→ **Your task**:
Gather all lines in the entries that include the word "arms".

→ **Data to examine**:
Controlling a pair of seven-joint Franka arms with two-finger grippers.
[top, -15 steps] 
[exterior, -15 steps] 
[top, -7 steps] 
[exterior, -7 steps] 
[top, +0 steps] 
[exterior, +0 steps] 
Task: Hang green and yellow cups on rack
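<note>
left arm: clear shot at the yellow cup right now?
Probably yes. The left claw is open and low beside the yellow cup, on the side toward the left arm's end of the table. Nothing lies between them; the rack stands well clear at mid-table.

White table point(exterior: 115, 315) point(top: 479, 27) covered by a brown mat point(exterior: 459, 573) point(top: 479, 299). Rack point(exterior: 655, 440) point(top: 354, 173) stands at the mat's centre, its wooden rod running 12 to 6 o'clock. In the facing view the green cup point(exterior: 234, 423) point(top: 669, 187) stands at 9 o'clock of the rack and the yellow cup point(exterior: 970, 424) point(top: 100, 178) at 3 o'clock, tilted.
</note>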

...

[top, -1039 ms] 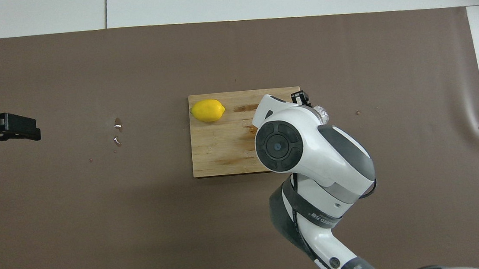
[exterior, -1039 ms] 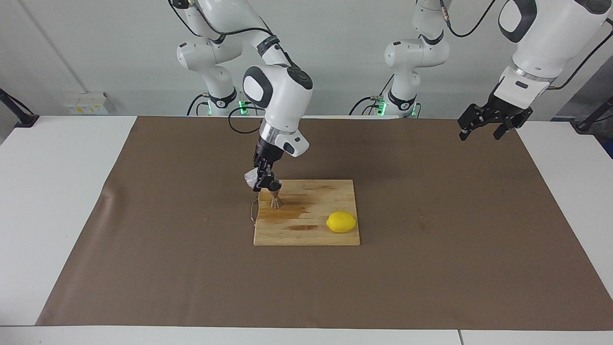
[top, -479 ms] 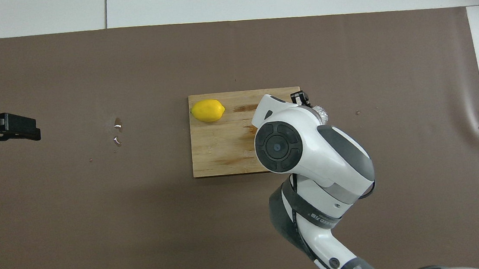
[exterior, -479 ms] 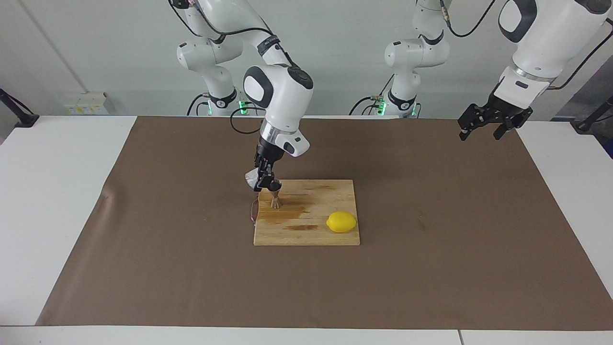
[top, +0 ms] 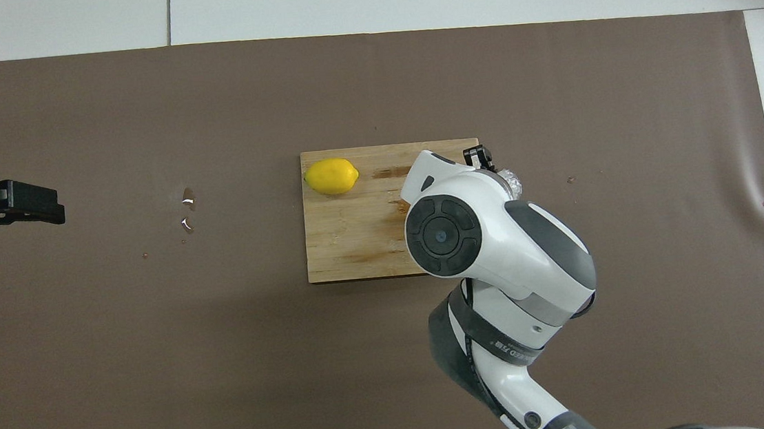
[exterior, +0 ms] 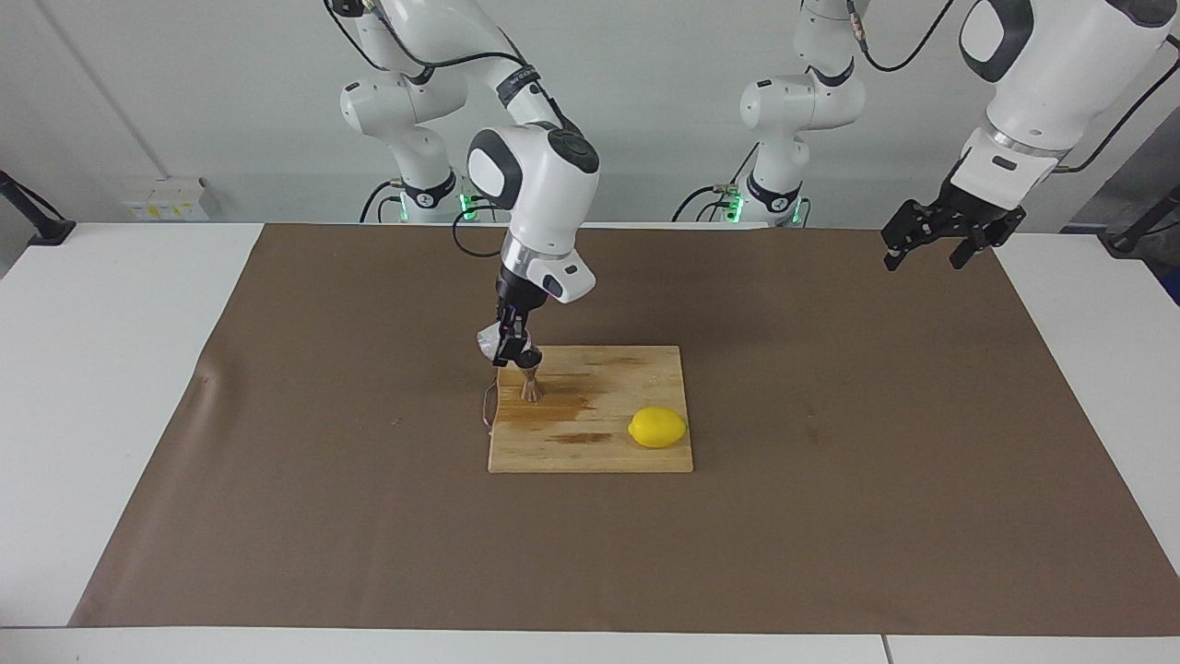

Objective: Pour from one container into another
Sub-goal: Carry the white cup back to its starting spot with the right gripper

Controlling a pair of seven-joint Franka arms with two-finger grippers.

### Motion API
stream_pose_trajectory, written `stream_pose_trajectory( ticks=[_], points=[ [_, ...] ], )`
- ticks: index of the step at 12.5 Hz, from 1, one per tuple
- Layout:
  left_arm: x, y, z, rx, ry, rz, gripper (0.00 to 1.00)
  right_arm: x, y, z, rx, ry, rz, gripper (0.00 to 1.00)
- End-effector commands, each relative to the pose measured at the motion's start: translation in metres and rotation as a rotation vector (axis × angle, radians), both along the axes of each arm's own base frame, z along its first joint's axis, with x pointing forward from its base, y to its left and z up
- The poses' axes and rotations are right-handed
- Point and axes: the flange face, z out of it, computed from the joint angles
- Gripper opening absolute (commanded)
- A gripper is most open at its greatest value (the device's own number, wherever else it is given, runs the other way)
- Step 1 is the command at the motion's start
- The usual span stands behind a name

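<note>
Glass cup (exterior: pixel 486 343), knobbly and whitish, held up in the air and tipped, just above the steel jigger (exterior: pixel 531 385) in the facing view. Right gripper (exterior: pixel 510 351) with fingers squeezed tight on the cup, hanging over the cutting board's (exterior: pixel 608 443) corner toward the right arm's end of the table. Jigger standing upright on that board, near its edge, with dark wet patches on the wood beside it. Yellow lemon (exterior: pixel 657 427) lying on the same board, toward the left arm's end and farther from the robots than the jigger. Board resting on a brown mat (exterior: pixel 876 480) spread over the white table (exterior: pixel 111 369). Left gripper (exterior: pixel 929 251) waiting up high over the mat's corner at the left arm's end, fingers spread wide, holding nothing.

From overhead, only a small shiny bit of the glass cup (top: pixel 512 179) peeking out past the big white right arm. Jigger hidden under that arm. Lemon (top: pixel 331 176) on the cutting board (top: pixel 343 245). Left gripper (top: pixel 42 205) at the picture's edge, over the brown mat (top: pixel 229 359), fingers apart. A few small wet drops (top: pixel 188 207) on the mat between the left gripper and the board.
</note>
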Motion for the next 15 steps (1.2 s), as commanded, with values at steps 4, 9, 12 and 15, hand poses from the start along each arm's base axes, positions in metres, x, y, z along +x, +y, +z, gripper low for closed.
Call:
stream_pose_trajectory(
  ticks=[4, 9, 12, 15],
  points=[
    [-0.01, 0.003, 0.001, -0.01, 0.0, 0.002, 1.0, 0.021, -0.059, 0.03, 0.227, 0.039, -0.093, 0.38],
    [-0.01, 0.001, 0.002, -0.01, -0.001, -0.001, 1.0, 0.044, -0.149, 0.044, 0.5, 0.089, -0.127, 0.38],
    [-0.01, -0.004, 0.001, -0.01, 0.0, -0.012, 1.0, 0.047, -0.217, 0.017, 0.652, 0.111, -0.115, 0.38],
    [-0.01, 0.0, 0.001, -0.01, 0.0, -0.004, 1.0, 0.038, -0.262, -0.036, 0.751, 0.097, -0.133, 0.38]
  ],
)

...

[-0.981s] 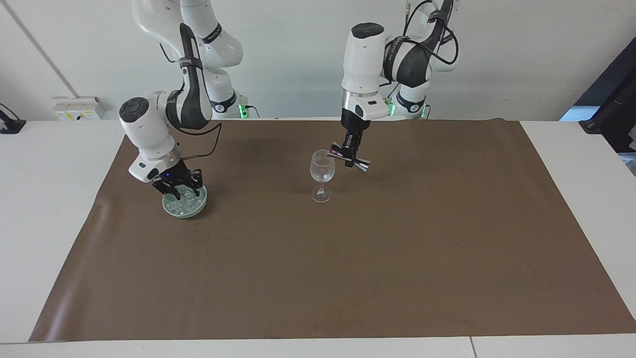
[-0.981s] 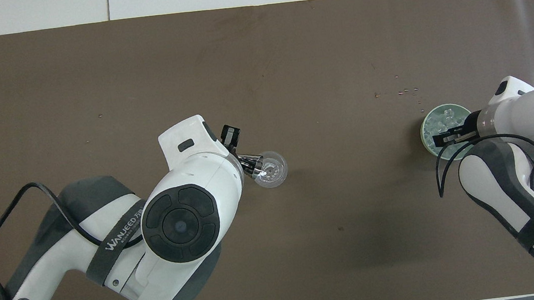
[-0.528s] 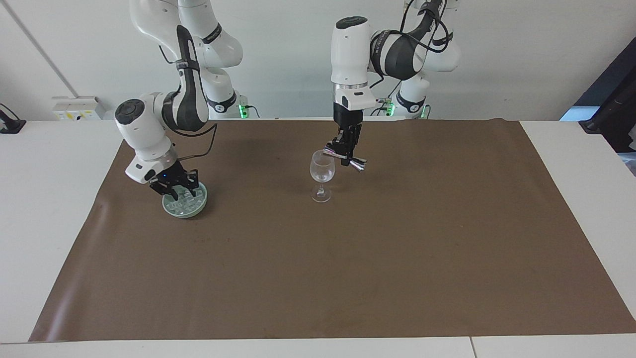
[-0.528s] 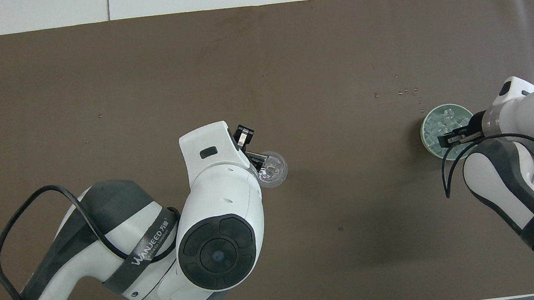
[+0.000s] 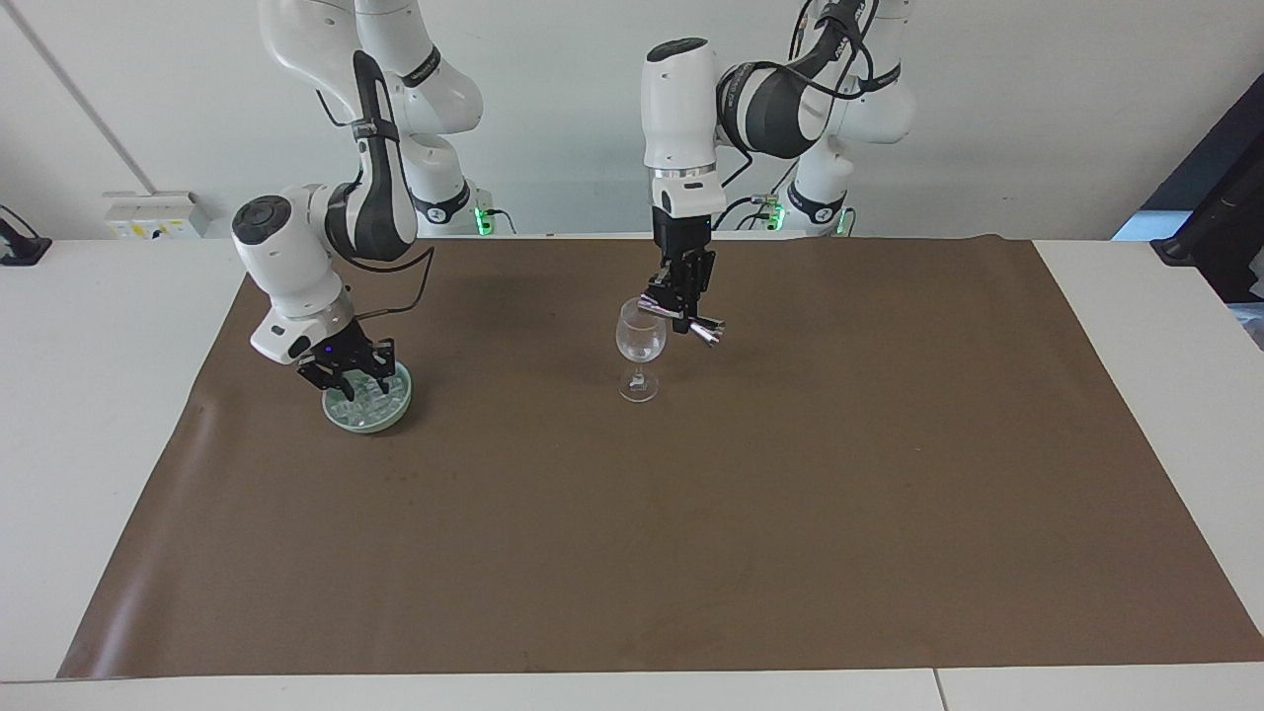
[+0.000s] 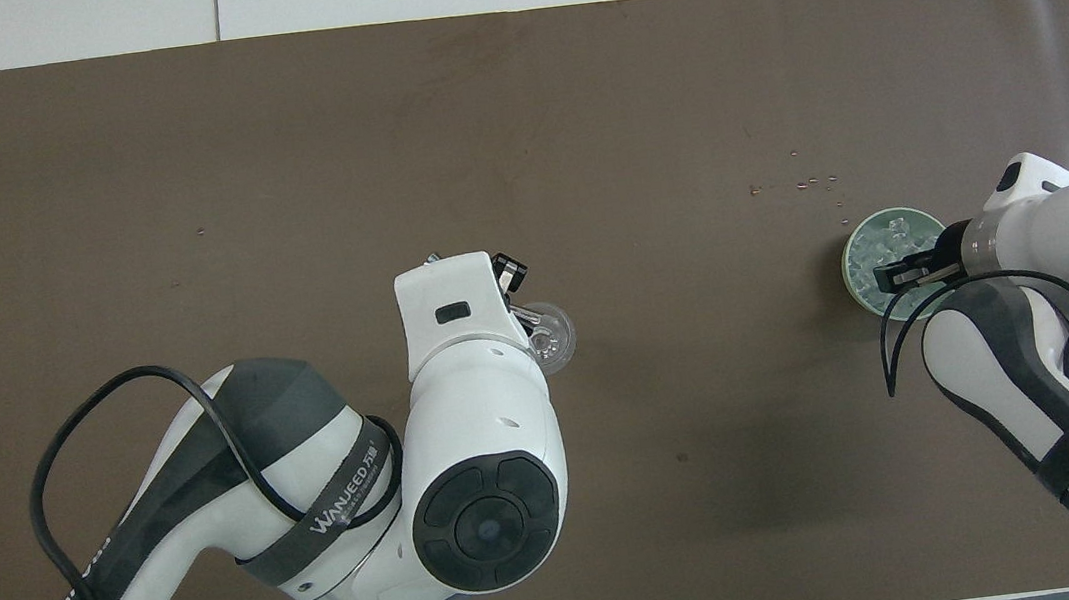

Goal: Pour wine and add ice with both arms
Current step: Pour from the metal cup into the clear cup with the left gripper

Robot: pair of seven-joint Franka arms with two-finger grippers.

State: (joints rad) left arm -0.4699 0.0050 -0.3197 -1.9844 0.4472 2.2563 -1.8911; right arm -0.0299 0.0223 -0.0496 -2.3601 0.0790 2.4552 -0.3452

→ **Reply to the exercise**:
Controlling a pair of seven-joint Franka arms with two-finger grippers.
Controlling a pair of seven-joint Franka arms with two-finger grippers.
Goal: Pour wine and add ice with both arms
Robot: pair of seven-joint Franka arms with two-finger grippers.

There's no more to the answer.